Raw data:
[Start of Attachment]

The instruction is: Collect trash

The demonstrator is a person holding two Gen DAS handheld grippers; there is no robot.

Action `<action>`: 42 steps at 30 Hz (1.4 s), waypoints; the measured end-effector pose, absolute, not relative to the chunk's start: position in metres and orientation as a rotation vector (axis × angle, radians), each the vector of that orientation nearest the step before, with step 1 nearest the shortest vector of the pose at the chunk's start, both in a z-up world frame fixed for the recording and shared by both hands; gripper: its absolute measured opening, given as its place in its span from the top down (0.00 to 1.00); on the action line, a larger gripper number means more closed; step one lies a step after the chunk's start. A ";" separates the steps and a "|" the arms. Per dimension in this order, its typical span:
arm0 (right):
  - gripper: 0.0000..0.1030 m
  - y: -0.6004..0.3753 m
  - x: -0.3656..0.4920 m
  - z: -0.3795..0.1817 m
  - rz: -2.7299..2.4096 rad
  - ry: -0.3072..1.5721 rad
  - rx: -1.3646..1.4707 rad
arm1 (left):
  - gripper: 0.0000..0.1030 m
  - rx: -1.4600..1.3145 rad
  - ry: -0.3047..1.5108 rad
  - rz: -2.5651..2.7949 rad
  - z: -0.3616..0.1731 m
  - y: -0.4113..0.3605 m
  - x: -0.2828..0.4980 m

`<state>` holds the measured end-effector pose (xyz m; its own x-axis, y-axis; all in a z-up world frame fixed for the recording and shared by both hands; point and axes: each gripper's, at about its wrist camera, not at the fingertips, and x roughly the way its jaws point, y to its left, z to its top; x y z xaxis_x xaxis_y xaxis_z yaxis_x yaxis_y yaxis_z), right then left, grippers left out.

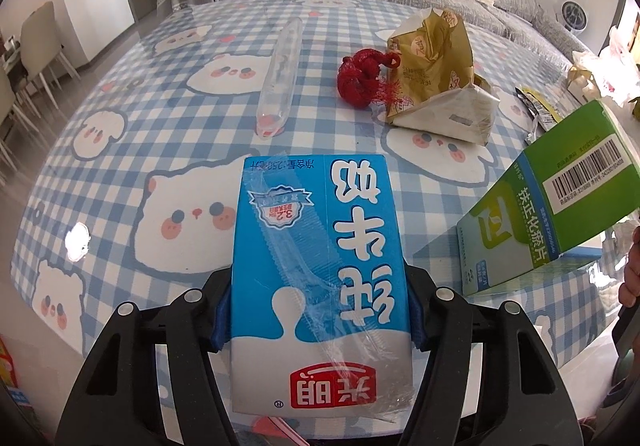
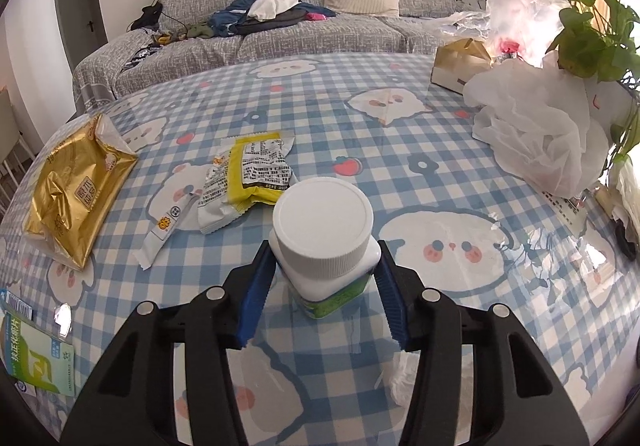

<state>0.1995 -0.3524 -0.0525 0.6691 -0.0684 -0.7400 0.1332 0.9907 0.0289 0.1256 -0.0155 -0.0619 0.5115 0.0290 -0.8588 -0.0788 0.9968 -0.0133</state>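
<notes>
The left gripper (image 1: 320, 320) pinches a blue milk carton (image 1: 320, 270) between its fingers; the right gripper (image 2: 323, 288) pinches a white-capped pill bottle (image 2: 325, 242) above the checkered bench (image 2: 400, 149).

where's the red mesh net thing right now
In the left wrist view, the red mesh net lies on the checked tablecloth, right of centre, against the gold wrapper and right of the clear plastic tube.

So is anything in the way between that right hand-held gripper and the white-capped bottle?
Nothing visible. The white-capped bottle already sits between the blue pads of the right hand-held gripper, close at both sides, though whether they touch it is unclear. The wrappers lie farther back on the table.
</notes>
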 end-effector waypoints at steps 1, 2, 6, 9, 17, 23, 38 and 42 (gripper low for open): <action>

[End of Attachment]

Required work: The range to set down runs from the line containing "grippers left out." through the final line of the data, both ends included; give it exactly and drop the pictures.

Exercise answer:
`<state>` holds the measured end-effector pose (xyz m; its own x-axis, y-axis; all in a z-up world frame fixed for the recording and shared by both hands; point and axes: each gripper's, at about its wrist camera, not at the fingertips, and x roughly the way its jaws point, y to its left, z to its top; x y z xaxis_x xaxis_y xaxis_z yaxis_x yaxis_y yaxis_z), right then left, grippers left out.


<state>0.1995 -0.3524 -0.0525 0.6691 -0.0684 -0.7400 0.1332 0.9907 0.0289 0.1256 -0.0155 -0.0619 0.5115 0.0290 -0.8588 -0.0788 0.9968 -0.0133</state>
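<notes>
The left gripper (image 1: 320, 320) pinches a blue milk carton (image 1: 320, 270) between its fingers; the right gripper (image 2: 323, 288) pinches a white-capped pill bottle (image 2: 325, 242) above the checkered bench (image 2: 400, 149).

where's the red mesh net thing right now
In the left wrist view, the red mesh net lies on the checked tablecloth, right of centre, against the gold wrapper and right of the clear plastic tube.

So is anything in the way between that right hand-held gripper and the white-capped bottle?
Nothing visible. The white-capped bottle already sits between the blue pads of the right hand-held gripper, close at both sides, though whether they touch it is unclear. The wrappers lie farther back on the table.
</notes>
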 end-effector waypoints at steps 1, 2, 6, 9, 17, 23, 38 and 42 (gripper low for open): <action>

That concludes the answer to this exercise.